Make an exact copy of the listing underneath, skipping each picture.
== == ==
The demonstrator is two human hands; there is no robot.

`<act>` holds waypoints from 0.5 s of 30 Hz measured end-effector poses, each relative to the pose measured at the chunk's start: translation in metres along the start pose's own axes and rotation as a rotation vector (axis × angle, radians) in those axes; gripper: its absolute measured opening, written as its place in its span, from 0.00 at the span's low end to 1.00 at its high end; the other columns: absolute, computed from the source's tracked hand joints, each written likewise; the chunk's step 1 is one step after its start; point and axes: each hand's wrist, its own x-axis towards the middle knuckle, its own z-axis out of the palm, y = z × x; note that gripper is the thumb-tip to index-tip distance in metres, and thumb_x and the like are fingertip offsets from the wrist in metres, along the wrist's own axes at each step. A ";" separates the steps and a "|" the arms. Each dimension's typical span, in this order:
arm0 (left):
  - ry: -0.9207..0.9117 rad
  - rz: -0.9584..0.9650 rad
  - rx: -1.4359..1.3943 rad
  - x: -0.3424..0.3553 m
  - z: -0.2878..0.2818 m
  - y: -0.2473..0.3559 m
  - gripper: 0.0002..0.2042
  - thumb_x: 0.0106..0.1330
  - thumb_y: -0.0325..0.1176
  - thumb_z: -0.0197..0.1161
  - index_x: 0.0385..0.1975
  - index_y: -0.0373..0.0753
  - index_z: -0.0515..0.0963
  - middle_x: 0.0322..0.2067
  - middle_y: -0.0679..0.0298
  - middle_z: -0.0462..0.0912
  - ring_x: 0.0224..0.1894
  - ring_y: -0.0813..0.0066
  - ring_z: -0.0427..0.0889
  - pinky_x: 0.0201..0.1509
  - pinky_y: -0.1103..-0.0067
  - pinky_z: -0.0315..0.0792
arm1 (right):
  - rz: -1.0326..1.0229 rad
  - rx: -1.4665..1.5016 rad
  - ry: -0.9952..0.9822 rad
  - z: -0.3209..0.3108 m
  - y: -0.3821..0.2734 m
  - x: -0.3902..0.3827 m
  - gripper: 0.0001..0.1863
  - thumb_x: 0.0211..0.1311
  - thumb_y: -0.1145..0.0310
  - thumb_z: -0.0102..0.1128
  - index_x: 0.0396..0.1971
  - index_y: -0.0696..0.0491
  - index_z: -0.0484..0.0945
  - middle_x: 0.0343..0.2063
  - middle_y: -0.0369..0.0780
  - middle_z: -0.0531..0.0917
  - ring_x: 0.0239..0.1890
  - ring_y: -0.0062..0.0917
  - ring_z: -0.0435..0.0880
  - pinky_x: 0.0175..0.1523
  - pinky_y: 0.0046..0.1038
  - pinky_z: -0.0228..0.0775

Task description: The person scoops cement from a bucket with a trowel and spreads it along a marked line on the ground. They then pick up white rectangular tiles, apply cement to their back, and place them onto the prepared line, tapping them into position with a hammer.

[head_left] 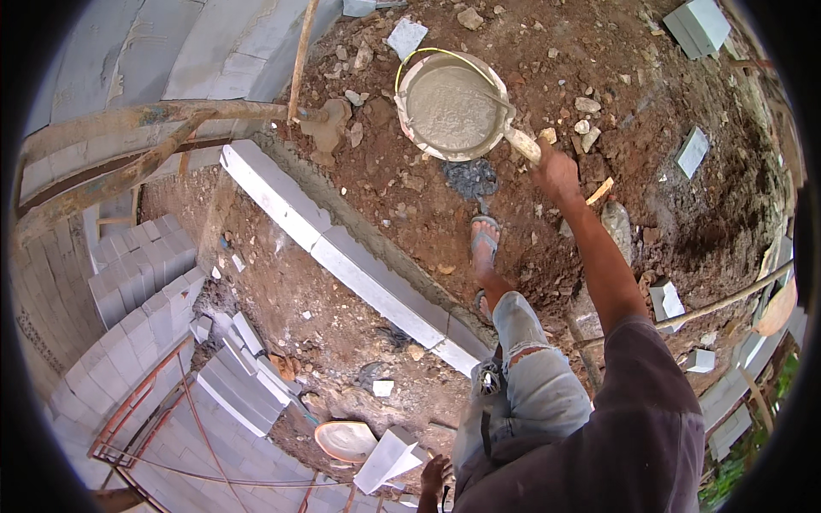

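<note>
My right hand (558, 178) is closed around the pale handle of a trowel (523, 145). The trowel's metal end reaches over the rim into a round bucket (410, 128) of wet grey mortar (453, 107). A yellowish wire handle arches along the bucket's far side. My left hand (435, 473) hangs low beside my thigh, fingers loosely apart and nothing visible in it. Close to it stands a pale block (386, 462). A low row of light blocks (321, 244) runs diagonally across the ground, with a strip of grey mortar (368, 244) along its far side.
Stacked blocks (141, 265) and a red metal frame (141, 402) are at the left. Wooden poles (154, 120) cross the upper left. Loose stones, block pieces (693, 152) and a plastic bottle (616, 227) lie on the dirt. An orange-rimmed basin (346, 440) sits below the row.
</note>
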 end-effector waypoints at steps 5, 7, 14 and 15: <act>-0.040 -0.009 0.092 0.009 0.001 0.002 0.24 0.74 0.39 0.62 0.66 0.38 0.70 0.55 0.54 0.82 0.52 0.62 0.83 0.56 0.67 0.79 | 0.152 -0.058 -0.050 0.018 0.033 0.015 0.18 0.63 0.62 0.63 0.49 0.51 0.73 0.37 0.52 0.87 0.41 0.50 0.87 0.47 0.49 0.80; -0.005 -0.007 0.027 0.006 0.004 -0.002 0.24 0.74 0.39 0.62 0.66 0.38 0.70 0.55 0.54 0.82 0.52 0.61 0.83 0.57 0.66 0.79 | 0.049 -0.041 0.001 0.018 0.008 0.006 0.20 0.63 0.60 0.65 0.51 0.52 0.73 0.38 0.50 0.88 0.42 0.48 0.88 0.48 0.47 0.80; -0.070 0.042 -0.022 0.028 -0.003 -0.017 0.24 0.74 0.40 0.62 0.66 0.40 0.70 0.55 0.56 0.82 0.53 0.61 0.83 0.54 0.66 0.79 | 0.074 -0.083 0.010 0.013 0.004 -0.008 0.19 0.62 0.63 0.61 0.52 0.48 0.76 0.40 0.49 0.88 0.44 0.45 0.89 0.48 0.45 0.81; -0.082 0.062 -0.045 0.030 -0.004 -0.025 0.24 0.74 0.40 0.63 0.66 0.40 0.70 0.55 0.56 0.82 0.52 0.62 0.84 0.54 0.66 0.79 | 0.101 -0.003 0.057 0.012 0.004 -0.017 0.19 0.62 0.62 0.64 0.52 0.50 0.77 0.40 0.50 0.88 0.44 0.49 0.88 0.50 0.47 0.80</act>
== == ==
» **Answer box**
The demonstrator is two human hands; there is no robot.

`<act>` holds waypoints from 0.5 s of 30 Hz measured end-effector poses, each relative to the pose measured at the chunk's start: translation in metres along the start pose's own axes and rotation as a rotation vector (axis × angle, radians) in those axes; gripper: its absolute measured opening, written as its place in its span, from 0.00 at the span's low end to 1.00 at its high end; the other columns: absolute, computed from the source's tracked hand joints, each written likewise; the chunk's step 1 is one step after its start; point and axes: each hand's wrist, its own x-axis towards the middle knuckle, its own z-axis out of the palm, y = z × x; note that gripper is the thumb-tip to index-tip distance in metres, and thumb_x and the like are fingertip offsets from the wrist in metres, along the wrist's own axes at each step. A ";" separates the steps and a "|" the arms. Each dimension's typical span, in this order:
arm0 (left):
  - ry: -0.9207..0.9117 rad
  - rz: -0.9584..0.9650 rad
  - rx: -1.4359..1.3943 rad
  - x: -0.3424..0.3553 m
  - z: -0.2878..0.2818 m
  - y: -0.2473..0.3559 m
  - gripper: 0.0002..0.2042
  - thumb_x: 0.0106..0.1330
  - thumb_y: -0.0325..0.1176
  - thumb_z: -0.0197..0.1161
  - index_x: 0.0385..0.1975
  - index_y: -0.0373..0.0753
  - index_z: -0.0515..0.0963
  - middle_x: 0.0322..0.2067
  - middle_y: -0.0679..0.0298
  - middle_z: -0.0462..0.0912
  - ring_x: 0.0224..0.1894
  - ring_y: -0.0813..0.0066
  - ring_z: -0.0427..0.0889
  - pinky_x: 0.0201..0.1509
  - pinky_y: -0.1103..-0.0067
  - pinky_z: -0.0315..0.0792
arm1 (right):
  - rz: -1.0326..1.0229 rad
  - rx: -1.4665..1.5016 rad
  - ry: -0.9952..0.9822 rad
  - z: -0.3209..0.3108 m
  - y: -0.3821..0.2734 m
  - x: -0.3902..0.3827 m
  - gripper: 0.0001..0.1863
  - thumb_x: 0.0211..0.1311
  - thumb_y: -0.1145..0.0310
  - thumb_z: -0.0102..0.1128
  - index_x: 0.0396..0.1971
  - index_y: -0.0696..0.0491
  - index_z: -0.0484..0.0945
  - middle_x: 0.0343..0.2063
  - middle_y: -0.0369..0.0780
  - middle_z: -0.0531..0.0917
  - ring_x: 0.0239..0.1890
  - ring_y: -0.0062..0.0917
  - ring_z: -0.0435..0.0880
  - pinky_x: 0.0175..0.1523
  - pinky_y: 0.0046..0.1038
  - pinky_z: -0.0228..0.0775

Task description: The person scoops cement from a bucket with a trowel and spreads it along a marked line on the ground. They then pick up white rectangular tiles, apply cement to their back, and place them onto the prepared line, tapping them into position with a hammer.

[head_left] 

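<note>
My right hand (558, 178) is closed around the pale handle of a trowel (523, 145). The trowel's metal end reaches over the rim into a round bucket (410, 128) of wet grey mortar (453, 107). A yellowish wire handle arches along the bucket's far side. My left hand (435, 473) hangs low beside my thigh, fingers loosely apart and nothing visible in it. Close to it stands a pale block (386, 462). A low row of light blocks (321, 244) runs diagonally across the ground, with a strip of grey mortar (368, 244) along its far side.
Stacked blocks (141, 265) and a red metal frame (141, 402) are at the left. Wooden poles (154, 120) cross the upper left. Loose stones, block pieces (693, 152) and a plastic bottle (616, 227) lie on the dirt. An orange-rimmed basin (346, 440) sits below the row.
</note>
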 end-effector waypoints at steps 5, 7, 14 and 15: <act>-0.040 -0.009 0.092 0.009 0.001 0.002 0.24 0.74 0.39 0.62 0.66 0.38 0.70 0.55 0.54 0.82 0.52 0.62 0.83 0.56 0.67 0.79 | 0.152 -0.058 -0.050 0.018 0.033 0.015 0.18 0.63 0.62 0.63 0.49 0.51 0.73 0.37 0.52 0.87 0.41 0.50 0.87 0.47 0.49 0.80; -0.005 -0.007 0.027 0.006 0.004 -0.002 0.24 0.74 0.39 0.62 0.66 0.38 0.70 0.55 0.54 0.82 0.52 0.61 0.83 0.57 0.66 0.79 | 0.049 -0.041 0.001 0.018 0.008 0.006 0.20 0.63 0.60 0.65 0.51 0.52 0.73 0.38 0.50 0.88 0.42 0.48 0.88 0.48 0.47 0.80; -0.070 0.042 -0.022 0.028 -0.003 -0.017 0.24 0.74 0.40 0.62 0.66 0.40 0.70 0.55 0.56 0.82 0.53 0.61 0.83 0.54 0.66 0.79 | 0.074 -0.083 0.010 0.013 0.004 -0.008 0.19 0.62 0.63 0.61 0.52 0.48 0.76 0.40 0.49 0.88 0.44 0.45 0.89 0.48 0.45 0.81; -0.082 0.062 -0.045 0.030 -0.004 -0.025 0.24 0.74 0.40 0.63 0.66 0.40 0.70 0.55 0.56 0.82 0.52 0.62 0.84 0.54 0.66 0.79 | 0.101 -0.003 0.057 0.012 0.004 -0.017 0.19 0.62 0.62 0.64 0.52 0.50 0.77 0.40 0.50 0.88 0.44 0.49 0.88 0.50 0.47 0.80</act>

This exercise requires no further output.